Page MenuHomePhabricator

New cronspam from db clusters
Closed, ResolvedPublic

Description

Since Feb 13th, cron has been sending messages like the following from invocations of wmf-auto-restart on db1106 and db2085:

Cron <root@db2085> /usr/local/sbin/wmf-auto-restart -s ssh
---
Showing one /org/freedesktop/systemd1/unit/ssh_2eservice
Sent message type=method_call sender=n/a destination=org.freedesktop.systemd1 object=/org/freedesktop/systemd1/unit/ssh_2eservice interface=org.freedesktop.DBus.Properties member=GetAll cookie=1 reply_cookie=0 error=n/a
Got message type=method_return sender=n/a destination=n/a object=n/a interface=n/a member=n/a cookie=1 reply_cookie=1 error=n/a

It appears a kernel update was applied on those servers that aren't on any other database:

Start-Date: 2019-02-13  07:51:49
Commandline: apt-get install linux-image-amd64
Requested-By: jmm (11984)
Install: linux-image-amd64:amd64 (4.9+80+deb9u6), linux-image-4.9.0-8-amd64:amd64 (4.9.130-2, automatic)
End-Date: 2019-02-13  07:52:05

The main difference I could find is the affected servers are running the newer kernel 4.9.130-2.

Event Timeline

We probably just need to reboot them without the kernel running debug mode as spoken on Friday

Mentioned in SAL (#wikimedia-operations) [2019-02-18T06:49:31Z] <marostegui> Reboot db2085 to disable debug mode on kernel T216273

db2085 has been rebooted - let's see if that stops the amount of emails.

db2085 has been rebooted - let's see if that stops the amount of emails.

I re-ran the auto restarts manually on db2085 and that didn't lead to any new Cron mails, so I think we can close this task onece db1106 is also rebooted back to non-debug mode.

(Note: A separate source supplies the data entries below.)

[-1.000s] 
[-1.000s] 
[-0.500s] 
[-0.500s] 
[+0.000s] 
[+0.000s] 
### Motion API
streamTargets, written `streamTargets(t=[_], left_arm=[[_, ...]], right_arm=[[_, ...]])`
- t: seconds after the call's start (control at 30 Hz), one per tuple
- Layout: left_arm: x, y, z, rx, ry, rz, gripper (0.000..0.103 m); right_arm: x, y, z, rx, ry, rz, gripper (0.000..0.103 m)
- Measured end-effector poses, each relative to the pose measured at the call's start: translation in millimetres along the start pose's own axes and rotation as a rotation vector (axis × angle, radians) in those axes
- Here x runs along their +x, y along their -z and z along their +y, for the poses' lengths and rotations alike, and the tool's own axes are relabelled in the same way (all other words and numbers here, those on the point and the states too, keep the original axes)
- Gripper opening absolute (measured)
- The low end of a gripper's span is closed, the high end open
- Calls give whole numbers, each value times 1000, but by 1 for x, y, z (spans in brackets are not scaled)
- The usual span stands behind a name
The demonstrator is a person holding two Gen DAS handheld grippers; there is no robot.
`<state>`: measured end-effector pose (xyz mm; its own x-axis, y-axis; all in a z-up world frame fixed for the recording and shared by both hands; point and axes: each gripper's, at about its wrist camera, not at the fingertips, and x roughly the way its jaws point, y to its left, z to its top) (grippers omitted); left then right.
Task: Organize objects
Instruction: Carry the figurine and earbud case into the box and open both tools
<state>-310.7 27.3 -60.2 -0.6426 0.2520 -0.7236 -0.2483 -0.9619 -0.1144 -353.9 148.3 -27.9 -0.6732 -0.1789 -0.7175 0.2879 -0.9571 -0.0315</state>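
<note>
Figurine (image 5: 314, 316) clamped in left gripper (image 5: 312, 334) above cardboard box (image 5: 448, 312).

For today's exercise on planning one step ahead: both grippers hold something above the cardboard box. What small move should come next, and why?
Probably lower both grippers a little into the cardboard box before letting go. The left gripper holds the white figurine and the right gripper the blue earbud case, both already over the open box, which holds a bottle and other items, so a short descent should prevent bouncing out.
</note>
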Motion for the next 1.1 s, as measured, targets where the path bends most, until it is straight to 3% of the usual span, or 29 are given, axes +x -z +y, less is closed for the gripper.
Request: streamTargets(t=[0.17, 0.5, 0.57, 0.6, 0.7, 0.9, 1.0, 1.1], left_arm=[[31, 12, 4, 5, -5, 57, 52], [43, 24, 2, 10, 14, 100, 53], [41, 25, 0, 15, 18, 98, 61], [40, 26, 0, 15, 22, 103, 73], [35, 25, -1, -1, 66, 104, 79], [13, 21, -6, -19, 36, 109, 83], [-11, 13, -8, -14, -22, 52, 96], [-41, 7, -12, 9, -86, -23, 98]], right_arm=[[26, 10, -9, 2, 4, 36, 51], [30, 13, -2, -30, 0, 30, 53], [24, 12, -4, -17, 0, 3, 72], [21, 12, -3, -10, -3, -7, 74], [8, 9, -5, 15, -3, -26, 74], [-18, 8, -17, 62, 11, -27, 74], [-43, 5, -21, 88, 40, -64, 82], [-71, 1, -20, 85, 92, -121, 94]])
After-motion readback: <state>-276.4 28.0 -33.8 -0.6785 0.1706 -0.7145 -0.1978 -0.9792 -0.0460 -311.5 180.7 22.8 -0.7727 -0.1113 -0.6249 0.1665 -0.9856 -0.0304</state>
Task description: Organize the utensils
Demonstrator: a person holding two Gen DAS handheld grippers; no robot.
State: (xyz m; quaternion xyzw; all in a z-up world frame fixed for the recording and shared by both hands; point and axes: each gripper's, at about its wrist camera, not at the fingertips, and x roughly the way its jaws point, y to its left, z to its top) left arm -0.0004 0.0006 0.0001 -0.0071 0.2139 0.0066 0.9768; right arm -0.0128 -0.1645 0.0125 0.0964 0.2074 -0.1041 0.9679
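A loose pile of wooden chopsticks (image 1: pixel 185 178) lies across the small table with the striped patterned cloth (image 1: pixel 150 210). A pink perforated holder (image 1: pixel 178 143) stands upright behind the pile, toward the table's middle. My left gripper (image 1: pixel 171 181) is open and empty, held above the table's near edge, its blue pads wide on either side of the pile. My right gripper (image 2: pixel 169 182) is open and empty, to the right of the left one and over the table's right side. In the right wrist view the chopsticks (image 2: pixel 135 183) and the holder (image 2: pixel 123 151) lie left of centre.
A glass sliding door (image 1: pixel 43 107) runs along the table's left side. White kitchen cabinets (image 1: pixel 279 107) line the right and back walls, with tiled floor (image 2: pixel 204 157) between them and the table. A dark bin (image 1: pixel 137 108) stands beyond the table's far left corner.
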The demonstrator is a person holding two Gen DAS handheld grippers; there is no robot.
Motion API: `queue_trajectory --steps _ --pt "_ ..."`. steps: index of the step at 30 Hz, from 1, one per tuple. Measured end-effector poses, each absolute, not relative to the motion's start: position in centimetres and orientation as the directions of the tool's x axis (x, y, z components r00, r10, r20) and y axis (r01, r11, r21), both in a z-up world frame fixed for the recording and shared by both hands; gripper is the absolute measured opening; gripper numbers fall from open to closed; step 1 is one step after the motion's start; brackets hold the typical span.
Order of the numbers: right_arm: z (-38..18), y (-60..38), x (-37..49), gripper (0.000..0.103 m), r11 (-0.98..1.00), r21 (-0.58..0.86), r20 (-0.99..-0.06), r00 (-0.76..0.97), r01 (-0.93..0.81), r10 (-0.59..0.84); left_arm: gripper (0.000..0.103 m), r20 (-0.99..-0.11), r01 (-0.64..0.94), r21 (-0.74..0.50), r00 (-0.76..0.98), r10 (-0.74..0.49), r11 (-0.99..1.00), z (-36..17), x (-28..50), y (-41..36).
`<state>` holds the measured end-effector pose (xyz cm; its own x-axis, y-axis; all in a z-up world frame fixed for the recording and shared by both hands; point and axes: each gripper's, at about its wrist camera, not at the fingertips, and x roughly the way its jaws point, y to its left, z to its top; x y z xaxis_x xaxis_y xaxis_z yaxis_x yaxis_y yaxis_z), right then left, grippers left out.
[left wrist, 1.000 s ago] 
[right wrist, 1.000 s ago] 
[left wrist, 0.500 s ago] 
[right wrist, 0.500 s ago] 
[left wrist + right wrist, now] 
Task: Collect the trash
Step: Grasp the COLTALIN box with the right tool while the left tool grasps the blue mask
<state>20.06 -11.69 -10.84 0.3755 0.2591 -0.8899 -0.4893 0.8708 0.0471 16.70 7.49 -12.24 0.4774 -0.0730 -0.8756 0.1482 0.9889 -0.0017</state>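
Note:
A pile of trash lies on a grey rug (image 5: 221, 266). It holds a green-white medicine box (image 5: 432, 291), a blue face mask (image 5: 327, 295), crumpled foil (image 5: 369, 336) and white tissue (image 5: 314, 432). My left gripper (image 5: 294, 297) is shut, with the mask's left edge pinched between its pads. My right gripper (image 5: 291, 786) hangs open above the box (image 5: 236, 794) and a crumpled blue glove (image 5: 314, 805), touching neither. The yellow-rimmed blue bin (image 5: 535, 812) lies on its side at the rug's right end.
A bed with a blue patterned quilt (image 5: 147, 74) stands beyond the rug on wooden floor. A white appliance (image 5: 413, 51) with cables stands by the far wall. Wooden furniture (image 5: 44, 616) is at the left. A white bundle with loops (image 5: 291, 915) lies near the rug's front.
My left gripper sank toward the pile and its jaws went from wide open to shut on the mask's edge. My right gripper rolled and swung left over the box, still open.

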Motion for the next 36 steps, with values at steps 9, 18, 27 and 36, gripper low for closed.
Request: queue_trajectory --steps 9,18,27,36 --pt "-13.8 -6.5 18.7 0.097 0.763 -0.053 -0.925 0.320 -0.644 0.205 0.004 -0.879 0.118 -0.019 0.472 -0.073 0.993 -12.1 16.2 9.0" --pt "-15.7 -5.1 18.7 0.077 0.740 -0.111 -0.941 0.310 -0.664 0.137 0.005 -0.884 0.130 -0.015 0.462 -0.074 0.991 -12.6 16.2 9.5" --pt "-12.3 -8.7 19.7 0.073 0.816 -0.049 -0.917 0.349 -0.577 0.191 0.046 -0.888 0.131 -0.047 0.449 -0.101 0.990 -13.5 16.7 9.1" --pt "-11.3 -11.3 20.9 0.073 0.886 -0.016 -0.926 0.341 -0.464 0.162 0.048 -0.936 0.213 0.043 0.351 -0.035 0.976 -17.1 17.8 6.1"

I will take care of db1106 as I need to depool it anyways today or tomorrow.

Mentioned in SAL (#wikimedia-operations) [2019-02-19T07:46:32Z] <marostegui> Reboot db1106 for kernel upgrade (and remove debug from kernel) T216240 T216273

I have rebooted db1106, I will give it sometime to confirm the spam is gone before closing this task.

Sounds good, on db2085 there's been no further occasion after the reboot.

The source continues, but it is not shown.